I don’t need a dick to make it in this world, but that’s the story this movie sells and that’s why I bought the ticket. (It’s also the story of my life in the publishing world; memoir forthcoming from No Such Press, 20TK.) While I want little to do with their cocks, I do covet and need the Zuckerberg/Parker confidence and courage. What men! What brave and ambitious and cock-sure men! I won’t have sex with you, but please let me conspire with you. (Goddamn it, Justin Timberlake, I would totally have sex with you and you know it.)
When I wrote to The Rumpus advice columnist, Dear Sugar, about not being able to achieve the revolution-ensuing success I expect of myself, Sugar said, “The most fascinating thing to me about your letter is that buried beneath all the anxiety and sorrow and fear and self-loathing, there’s arrogance at its core. It presumes you should be successful at 26, when really it takes most writers so much longer to get there. . . . You loathe yourself, and yet you’re consumed by the grandiose ideas you have about your own importance. You’re up too high and down too low. Neither is the place where we get any work done.” But! These men were boys (still are)! They were successful at 23, and why? Because they were consumed by the grandiose ideas they had about their own importance. They’re too high up, but it works for them because they’re not simultaneously down too low. They don’t loathe themselves; instead they conveniently loathe “that bitch” who broke Mark’s never fully-formed heart or that “groupie”-turned-girlfriend setting the CFO’s bed on fire.

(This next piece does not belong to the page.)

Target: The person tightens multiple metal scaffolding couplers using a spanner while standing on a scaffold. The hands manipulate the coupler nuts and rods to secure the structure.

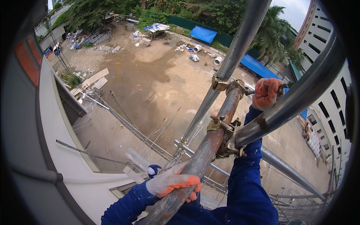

(NB: My license plate since I’ve been 16 says “CFO,” bitches.)
The movie portrays a sexist world. This does not make the movie sexist; it merely holds up a fun house mirror to its audience. We live in a network of men getting what they want at the expense of women. They are doing what I’ve always wanted to do myself, and they are screwing me while doing it. If you see this movie and you don’t admire them, you’d be wrong not to.
They’re sexist but sexy. Tracy Clark-Flory, a writer at Salon.com (and my current Facebook wife), told me over g-chat, “Those frat boys, Zuckerberg, all of them, I want their power, and I want to fuck their power.” For her, this is “an embarrassing and intellectually indefensible fantasy about fucking to conquer,” which taps into the female chauvinist pigs argument: embody the object and the objectifier. For me, fucking is more than “sex” or “exchange of fluids”; it’s creating something out of nothing. For me, it’s about getting what I want, wanting to be so close to the center of an idea, wanting it all at once and now and so badly, that the only way to get there is to fuck like there’s no tomorrow, fuck until I’ve changed what tomorrow means, fuck until it is, in fact, tomorrow.